TASK GOAL: The pictures must be left out, while the rest of the data is copied exactly.

RECORDED DATA:
+++++
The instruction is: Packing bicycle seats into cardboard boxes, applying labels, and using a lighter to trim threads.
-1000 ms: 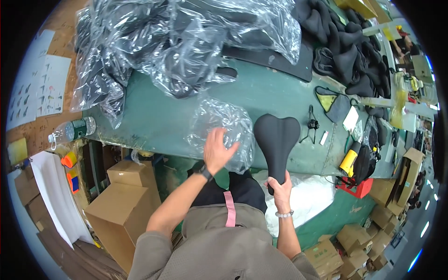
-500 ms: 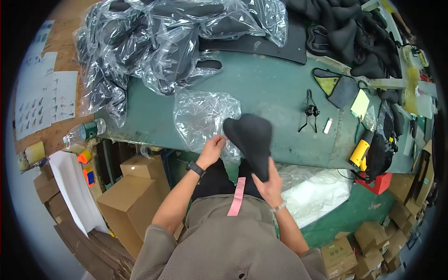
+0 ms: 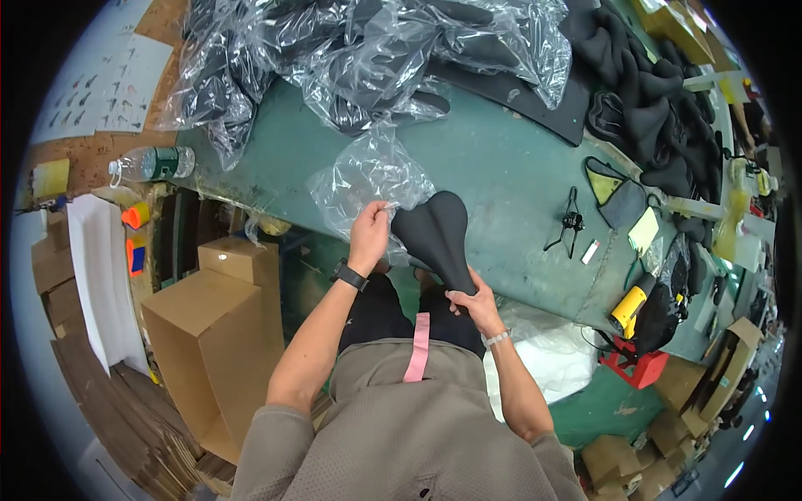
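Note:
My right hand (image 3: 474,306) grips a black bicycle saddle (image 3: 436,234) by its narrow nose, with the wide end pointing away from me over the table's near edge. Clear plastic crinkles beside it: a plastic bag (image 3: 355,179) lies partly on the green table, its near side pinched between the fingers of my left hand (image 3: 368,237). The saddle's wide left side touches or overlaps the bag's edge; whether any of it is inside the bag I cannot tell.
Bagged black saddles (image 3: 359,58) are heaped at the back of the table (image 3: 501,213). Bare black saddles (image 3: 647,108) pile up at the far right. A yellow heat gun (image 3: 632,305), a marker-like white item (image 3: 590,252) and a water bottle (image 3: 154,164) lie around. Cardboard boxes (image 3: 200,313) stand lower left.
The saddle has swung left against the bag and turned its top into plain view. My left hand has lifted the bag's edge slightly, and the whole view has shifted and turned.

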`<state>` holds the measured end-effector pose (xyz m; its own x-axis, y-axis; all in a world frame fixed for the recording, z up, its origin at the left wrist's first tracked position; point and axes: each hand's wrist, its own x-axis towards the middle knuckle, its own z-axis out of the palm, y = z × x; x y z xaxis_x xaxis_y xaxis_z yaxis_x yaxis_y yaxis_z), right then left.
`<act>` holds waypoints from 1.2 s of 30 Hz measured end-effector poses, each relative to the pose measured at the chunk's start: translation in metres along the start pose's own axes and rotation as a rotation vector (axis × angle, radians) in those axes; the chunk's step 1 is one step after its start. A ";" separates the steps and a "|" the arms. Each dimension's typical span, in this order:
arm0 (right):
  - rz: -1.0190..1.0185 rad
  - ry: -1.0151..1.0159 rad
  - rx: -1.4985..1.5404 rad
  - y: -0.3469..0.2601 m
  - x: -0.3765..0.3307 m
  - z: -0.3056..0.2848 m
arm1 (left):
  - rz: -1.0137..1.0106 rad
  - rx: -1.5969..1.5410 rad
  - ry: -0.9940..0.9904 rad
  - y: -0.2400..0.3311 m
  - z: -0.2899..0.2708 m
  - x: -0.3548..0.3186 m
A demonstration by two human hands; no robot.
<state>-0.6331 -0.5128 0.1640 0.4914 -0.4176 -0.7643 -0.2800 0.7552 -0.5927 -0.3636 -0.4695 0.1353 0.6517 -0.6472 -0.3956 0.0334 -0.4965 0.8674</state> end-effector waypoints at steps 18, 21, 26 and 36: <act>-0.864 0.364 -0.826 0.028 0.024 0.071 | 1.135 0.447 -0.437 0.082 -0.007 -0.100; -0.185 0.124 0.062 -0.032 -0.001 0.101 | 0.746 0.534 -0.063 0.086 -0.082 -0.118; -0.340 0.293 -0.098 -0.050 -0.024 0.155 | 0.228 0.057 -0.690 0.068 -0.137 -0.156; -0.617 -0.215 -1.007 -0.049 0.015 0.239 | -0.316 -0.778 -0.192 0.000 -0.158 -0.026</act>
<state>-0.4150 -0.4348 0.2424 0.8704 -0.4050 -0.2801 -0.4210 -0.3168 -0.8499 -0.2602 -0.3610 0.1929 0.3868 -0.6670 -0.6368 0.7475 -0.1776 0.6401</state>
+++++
WRITTEN RESPONSE:
The instruction is: Packing bicycle seats into cardboard boxes, applying labels, and using a lighter to trim threads.
-1000 ms: 
-500 ms: 
+0 ms: 
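Note:
My right hand (image 3: 474,306) grips a black bicycle saddle (image 3: 436,234) by its narrow nose, with the wide end pointing away from me over the table's near edge. Clear plastic crinkles beside it: a plastic bag (image 3: 355,179) lies partly on the green table, its near side pinched between the fingers of my left hand (image 3: 368,237). The saddle's wide left side touches or overlaps the bag's edge; whether any of it is inside the bag I cannot tell.
Bagged black saddles (image 3: 359,58) are heaped at the back of the table (image 3: 501,213). Bare black saddles (image 3: 647,108) pile up at the far right. A yellow heat gun (image 3: 632,305), a marker-like white item (image 3: 590,252) and a water bottle (image 3: 154,164) lie around. Cardboard boxes (image 3: 200,313) stand lower left.
The saddle has swung left against the bag and turned its top into plain view. My left hand has lifted the bag's edge slightly, and the whole view has shifted and turned.
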
`<state>` holds the measured end-effector pose (xyz m; its own x-axis, y-axis; all in a world frame fixed for the recording, z up, its origin at the left wrist's first tracked position; point and axes: each hand's wrist, its own x-axis towards the middle knuckle, its own z-axis out of the palm, y = z × x; x y z xaxis_x xaxis_y xaxis_z yaxis_x yaxis_y yaxis_z), right then left.
`<act>` holds waypoints from 1.2 s of 30 Hz measured end-effector poses, each relative to the pose measured at the chunk's start: translation in metres along the start pose's own axes and rotation as a rotation vector (axis × angle, radians) in those axes; the chunk's step 1 is one step after its start. A ";" separates the steps and a "|" the arms. Each dimension's typical span, in this order:
arm0 (right):
  - rz: -1.0190..1.0185 rad
  - ry: -1.0151..1.0159 rad
  - rx: -1.4985..1.5404 rad
  - y: -0.3469..0.2601 m
  - x: -0.3765..0.3307 m
  - z: -0.3056..0.2848 m
arm1 (left):
  - rz: -1.0137..1.0106 rad
  - rx: -1.5969..1.5410 rad
  - ry: -0.9940..0.9904 rad
  - y: -0.2400..0.3311 m
  - z: -0.2899..0.2708 m
  - x: -0.3548..0.3186 m
A demonstration by two human hands; no robot.
<state>-0.6331 -0.5128 0.1640 0.4914 -0.4176 -0.7643 -0.2800 0.7552 -0.5927 -0.3636 -0.4695 0.1353 0.6517 -0.6472 -0.3956 0.0334 -0.4965 0.8674</state> end-effector waypoints at steps 18, 21, 26 and 36: <act>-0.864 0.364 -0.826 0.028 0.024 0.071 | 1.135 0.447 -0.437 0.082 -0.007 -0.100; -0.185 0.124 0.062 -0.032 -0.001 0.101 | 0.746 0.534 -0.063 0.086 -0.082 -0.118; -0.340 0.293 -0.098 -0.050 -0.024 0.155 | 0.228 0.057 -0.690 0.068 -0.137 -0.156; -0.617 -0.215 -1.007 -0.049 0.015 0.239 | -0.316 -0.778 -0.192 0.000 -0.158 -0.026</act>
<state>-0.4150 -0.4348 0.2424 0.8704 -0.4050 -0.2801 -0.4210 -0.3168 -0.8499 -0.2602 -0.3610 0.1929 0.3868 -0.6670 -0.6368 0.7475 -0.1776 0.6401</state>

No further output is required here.